Dans LA FABRIQUE DE CITOYENS – LIBERTÉ publié le 11 avril 2011, elle dit :
Cette réflexion de Joel Westheimer [vidéo, en], professeur à l’Université d’Ottawa, est percutante : elle suggère avec impudeur que les expériences éducatives dans une nation totalitaire ne seraient pas notoirement différentes de celles que nos enfants vivent à l’école de quartier. Cela nous renvoie face-à-face avec une question centrale pour l’orientation à donner à l’éducation :
Quel genre de citoyens voulons-nous former avec nos écoles ?
… question qui doit être immédiatement complétée de son pendant :
Quel genre de citoyens
formons-nous avec nos écoles ?
Comment les notions fondatrices de liberté, d’égalité et de fraternité se concrétisent-elles dans l’univers scolaire ?

L’auteure y répond donc en reprenant l’une après l’autre ces trois notions.

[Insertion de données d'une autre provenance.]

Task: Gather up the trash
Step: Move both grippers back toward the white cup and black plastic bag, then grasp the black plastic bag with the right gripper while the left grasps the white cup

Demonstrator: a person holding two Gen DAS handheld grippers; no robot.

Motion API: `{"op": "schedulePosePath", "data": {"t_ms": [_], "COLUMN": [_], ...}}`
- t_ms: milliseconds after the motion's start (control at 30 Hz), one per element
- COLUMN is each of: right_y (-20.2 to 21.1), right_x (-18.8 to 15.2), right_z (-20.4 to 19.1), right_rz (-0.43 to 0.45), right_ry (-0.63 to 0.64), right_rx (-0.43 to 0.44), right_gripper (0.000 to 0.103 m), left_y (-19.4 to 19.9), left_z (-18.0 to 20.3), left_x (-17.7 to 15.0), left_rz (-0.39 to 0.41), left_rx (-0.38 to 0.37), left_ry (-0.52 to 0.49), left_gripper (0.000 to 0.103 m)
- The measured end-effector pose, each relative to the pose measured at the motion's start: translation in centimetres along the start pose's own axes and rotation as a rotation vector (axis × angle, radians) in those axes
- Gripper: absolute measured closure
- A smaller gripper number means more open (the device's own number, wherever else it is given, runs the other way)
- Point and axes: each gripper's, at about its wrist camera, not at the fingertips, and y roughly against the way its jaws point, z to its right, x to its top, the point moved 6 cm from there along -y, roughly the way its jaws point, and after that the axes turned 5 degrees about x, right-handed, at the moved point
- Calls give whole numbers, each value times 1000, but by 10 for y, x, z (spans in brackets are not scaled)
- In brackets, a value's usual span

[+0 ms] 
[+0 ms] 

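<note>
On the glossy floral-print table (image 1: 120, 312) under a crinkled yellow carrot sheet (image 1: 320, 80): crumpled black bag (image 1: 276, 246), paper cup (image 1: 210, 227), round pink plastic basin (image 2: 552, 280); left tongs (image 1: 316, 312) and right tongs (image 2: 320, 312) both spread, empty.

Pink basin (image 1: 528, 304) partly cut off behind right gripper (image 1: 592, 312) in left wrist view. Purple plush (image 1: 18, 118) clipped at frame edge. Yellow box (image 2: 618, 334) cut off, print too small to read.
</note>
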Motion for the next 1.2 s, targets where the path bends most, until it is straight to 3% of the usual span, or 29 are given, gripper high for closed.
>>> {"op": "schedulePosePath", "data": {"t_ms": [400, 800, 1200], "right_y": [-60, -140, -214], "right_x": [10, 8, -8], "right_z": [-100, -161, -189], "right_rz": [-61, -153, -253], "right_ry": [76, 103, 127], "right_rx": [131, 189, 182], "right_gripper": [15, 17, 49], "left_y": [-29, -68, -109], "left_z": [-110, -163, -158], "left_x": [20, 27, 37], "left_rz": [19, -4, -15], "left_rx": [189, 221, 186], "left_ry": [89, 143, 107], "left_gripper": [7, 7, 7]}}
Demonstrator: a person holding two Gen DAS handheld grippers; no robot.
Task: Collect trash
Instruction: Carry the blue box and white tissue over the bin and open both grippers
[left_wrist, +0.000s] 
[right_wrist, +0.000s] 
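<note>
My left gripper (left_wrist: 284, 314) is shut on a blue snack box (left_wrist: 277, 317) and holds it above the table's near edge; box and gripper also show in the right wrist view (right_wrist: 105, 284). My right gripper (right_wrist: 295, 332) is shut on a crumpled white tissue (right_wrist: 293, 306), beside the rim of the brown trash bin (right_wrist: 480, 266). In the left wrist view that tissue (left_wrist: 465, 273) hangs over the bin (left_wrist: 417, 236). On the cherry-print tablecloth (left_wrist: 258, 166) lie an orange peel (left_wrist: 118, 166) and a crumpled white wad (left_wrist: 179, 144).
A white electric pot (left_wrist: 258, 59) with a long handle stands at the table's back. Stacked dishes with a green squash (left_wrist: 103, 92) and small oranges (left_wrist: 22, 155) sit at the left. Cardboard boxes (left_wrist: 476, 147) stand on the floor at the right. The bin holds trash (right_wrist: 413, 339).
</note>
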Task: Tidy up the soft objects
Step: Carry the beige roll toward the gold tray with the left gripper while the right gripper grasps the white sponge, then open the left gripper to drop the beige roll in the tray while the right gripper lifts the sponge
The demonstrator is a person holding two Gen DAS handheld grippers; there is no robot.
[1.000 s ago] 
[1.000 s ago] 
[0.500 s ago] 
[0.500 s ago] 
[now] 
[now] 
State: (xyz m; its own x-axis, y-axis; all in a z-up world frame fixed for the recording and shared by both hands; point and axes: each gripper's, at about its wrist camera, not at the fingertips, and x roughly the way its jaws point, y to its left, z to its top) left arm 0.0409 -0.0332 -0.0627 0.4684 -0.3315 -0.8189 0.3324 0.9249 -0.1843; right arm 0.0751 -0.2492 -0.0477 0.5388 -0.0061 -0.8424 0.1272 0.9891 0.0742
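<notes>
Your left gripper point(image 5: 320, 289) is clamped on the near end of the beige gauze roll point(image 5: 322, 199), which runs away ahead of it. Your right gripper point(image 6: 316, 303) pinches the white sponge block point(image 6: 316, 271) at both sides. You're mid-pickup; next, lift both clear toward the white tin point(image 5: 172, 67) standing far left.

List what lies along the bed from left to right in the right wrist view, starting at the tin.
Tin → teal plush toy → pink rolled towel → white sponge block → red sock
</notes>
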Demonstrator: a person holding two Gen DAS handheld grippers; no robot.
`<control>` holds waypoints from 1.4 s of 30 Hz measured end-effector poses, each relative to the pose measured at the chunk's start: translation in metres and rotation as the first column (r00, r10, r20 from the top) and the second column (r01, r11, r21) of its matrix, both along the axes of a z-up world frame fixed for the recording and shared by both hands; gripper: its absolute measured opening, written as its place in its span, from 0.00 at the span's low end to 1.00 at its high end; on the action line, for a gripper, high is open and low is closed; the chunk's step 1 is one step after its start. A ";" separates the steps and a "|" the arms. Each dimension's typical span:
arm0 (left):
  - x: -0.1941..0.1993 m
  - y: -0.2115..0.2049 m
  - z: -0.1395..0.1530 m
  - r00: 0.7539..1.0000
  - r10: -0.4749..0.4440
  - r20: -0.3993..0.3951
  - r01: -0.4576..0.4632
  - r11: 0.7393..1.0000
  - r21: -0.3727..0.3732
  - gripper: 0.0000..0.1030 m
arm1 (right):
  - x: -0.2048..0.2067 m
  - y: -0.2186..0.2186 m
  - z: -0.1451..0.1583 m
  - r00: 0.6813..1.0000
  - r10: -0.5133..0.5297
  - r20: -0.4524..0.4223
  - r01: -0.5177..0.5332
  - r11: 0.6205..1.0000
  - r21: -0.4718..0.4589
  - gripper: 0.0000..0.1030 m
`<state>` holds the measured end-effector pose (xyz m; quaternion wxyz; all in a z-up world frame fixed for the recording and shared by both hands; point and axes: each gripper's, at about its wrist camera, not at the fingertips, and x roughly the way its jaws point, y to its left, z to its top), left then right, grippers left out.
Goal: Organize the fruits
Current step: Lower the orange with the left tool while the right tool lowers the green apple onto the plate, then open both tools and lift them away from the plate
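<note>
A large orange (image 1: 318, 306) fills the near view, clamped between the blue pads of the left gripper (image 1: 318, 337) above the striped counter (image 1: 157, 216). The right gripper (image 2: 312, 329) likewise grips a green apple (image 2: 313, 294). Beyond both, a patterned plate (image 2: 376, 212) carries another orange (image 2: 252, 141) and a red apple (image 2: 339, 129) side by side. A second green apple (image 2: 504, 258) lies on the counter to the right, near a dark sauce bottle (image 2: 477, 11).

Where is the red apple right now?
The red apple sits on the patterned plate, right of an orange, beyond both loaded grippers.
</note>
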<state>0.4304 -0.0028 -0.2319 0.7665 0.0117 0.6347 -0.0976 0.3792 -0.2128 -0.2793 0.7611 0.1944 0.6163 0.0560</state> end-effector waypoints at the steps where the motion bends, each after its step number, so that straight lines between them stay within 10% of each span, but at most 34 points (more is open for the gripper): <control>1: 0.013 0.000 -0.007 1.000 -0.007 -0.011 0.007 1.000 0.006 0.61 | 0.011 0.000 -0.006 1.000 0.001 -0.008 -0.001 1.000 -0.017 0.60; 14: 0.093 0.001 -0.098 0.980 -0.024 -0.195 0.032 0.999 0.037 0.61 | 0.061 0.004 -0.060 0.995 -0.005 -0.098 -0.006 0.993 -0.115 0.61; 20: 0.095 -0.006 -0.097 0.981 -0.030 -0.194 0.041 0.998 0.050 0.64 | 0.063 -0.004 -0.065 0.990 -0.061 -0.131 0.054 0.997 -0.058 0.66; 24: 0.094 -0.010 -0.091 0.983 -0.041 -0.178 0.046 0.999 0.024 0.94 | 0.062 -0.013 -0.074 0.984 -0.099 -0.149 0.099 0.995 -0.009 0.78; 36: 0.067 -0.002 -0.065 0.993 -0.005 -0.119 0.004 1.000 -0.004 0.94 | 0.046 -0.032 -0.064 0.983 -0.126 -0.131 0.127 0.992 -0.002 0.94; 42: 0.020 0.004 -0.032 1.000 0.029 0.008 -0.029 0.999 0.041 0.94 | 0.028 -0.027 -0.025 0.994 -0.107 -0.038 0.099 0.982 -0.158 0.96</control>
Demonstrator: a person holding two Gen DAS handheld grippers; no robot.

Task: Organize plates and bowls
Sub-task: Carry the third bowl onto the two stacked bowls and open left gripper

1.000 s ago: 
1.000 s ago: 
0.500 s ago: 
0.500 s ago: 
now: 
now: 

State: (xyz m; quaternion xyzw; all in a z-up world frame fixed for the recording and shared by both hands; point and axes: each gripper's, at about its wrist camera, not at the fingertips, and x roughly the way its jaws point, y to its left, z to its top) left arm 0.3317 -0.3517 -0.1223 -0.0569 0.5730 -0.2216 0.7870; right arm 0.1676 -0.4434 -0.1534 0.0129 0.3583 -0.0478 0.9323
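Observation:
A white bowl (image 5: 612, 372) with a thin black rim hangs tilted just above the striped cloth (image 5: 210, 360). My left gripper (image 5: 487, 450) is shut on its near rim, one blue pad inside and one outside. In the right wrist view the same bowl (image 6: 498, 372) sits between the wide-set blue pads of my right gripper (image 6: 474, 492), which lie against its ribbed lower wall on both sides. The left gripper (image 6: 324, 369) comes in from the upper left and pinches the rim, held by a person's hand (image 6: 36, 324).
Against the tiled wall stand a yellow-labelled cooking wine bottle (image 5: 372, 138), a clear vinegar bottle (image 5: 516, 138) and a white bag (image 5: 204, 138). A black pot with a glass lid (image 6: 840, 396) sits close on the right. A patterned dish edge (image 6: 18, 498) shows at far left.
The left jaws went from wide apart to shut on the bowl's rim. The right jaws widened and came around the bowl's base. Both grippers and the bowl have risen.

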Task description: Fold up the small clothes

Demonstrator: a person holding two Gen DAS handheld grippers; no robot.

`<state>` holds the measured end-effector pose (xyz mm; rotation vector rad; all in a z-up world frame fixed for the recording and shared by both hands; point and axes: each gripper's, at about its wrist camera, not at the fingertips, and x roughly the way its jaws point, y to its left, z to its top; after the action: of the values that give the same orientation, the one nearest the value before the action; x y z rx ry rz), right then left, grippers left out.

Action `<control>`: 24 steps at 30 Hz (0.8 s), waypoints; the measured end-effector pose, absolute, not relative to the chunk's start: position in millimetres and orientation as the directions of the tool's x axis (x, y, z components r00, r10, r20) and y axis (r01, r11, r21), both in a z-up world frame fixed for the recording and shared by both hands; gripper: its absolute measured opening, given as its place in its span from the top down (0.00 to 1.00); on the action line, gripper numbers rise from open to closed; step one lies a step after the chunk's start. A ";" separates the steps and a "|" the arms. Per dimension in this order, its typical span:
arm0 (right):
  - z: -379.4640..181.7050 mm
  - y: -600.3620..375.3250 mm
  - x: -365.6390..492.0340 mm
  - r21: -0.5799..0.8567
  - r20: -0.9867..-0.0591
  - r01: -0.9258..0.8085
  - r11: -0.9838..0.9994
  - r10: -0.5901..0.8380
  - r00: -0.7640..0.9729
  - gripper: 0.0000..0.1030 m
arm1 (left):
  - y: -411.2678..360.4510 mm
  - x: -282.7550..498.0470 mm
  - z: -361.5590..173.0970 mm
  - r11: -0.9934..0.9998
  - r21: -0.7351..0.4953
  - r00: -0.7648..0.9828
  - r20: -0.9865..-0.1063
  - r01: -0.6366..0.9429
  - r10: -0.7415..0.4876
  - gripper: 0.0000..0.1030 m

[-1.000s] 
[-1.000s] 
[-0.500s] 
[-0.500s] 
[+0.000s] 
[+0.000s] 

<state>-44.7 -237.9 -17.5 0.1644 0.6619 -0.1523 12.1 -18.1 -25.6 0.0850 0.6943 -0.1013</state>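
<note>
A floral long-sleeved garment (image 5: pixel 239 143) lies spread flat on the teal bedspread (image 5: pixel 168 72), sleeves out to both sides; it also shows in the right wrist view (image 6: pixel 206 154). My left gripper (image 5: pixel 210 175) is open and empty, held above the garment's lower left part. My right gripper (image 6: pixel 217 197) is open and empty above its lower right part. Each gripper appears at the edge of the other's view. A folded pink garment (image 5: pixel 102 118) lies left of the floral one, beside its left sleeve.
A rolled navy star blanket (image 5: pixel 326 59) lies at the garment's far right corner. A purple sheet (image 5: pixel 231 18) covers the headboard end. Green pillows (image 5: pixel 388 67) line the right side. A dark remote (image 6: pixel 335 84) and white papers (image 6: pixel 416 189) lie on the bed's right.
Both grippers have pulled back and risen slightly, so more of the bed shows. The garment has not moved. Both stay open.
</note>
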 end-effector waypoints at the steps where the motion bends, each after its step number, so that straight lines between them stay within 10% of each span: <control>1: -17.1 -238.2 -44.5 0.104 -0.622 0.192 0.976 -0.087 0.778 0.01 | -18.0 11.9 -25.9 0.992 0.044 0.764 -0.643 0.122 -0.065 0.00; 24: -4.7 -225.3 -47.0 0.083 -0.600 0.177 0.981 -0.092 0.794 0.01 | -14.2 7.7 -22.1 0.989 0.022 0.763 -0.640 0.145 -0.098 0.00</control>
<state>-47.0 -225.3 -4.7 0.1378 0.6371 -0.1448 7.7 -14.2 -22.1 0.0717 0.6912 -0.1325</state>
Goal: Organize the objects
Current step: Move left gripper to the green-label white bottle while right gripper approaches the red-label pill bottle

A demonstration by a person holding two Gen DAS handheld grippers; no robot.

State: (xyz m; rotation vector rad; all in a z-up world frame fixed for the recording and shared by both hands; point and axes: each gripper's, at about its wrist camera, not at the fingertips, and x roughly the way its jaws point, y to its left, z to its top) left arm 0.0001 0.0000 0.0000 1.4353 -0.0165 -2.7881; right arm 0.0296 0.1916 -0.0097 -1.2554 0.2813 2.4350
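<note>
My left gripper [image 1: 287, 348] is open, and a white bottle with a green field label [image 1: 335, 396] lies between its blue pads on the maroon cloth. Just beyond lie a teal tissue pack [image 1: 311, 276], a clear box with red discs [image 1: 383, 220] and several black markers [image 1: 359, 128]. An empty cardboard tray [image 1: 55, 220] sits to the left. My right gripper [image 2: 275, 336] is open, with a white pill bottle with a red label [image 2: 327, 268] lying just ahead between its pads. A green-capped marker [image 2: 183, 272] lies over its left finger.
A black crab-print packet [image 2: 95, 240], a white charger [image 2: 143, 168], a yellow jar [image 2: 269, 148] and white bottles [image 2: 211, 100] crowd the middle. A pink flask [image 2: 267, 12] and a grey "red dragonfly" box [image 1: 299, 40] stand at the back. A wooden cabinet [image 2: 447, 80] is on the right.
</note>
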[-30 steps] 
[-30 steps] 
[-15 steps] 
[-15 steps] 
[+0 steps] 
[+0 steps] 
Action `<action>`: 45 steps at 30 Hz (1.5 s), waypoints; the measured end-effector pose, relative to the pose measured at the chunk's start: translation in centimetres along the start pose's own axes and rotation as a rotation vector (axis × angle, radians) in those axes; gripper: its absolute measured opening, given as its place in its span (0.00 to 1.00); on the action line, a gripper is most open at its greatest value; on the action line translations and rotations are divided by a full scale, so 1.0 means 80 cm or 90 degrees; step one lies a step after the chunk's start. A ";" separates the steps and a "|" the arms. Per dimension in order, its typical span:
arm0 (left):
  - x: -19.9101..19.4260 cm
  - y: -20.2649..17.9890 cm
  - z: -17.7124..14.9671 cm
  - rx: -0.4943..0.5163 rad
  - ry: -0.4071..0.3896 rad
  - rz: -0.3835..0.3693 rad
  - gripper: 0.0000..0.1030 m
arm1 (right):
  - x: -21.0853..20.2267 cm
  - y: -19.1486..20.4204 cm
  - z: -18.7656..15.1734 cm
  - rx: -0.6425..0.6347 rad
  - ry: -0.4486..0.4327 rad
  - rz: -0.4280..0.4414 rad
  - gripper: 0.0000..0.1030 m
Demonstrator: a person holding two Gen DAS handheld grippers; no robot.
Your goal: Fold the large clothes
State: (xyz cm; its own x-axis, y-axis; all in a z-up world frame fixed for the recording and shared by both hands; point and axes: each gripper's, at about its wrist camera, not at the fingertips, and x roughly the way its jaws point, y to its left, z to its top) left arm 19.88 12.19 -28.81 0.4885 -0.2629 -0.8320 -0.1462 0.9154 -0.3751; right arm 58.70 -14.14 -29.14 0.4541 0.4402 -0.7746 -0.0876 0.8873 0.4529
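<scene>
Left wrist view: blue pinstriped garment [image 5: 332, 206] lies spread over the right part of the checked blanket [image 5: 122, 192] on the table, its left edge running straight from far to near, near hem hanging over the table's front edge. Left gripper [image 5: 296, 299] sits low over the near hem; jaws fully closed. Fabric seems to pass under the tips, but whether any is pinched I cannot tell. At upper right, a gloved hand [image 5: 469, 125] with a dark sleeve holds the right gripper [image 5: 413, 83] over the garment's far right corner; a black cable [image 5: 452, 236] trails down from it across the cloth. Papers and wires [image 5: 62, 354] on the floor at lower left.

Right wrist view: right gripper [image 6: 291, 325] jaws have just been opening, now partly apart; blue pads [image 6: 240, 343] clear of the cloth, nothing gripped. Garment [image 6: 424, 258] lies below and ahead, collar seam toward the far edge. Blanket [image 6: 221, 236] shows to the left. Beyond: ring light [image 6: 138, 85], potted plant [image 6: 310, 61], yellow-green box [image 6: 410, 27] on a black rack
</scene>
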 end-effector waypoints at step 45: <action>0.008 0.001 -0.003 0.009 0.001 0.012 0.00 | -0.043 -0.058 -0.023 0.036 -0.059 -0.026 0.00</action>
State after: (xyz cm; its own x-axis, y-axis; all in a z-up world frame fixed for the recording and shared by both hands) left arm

Quant à son billet APPRENDRE EST UN ÉTAT D’ESPRIT publié le 7 février 2011, elle pose les questions suivantes :
Quelle nouvelle chose avez-vous apprise dernièrement ? Une langue, un sujet particulier, une compétence physique, artistique ?
D’où l’impulsion vous est-elle venue ? Souci d’arrondir votre pratique professionnelle ? Volonté de développer une nouvelle facette de votre personnalité ?
Une fois l’apprentissage commencé, l’envie est-elle restée ? Avez-vous continué malgré les difficultés -inévitables dans la maîtrise d’une compétence-, ou avez-vous abandonné ?
Pourquoi ?
Ces questions restent non seulement pertinentes, mais sont essentielles, lorsqu’on réfléchit à la maîtrise de compétences dispensées par l’école : comment motiver les élèves ? Comment leur donner, et leur faire conserver l’envie d’apprendre –une question au cœur de la prévention du décrochage scolaire ?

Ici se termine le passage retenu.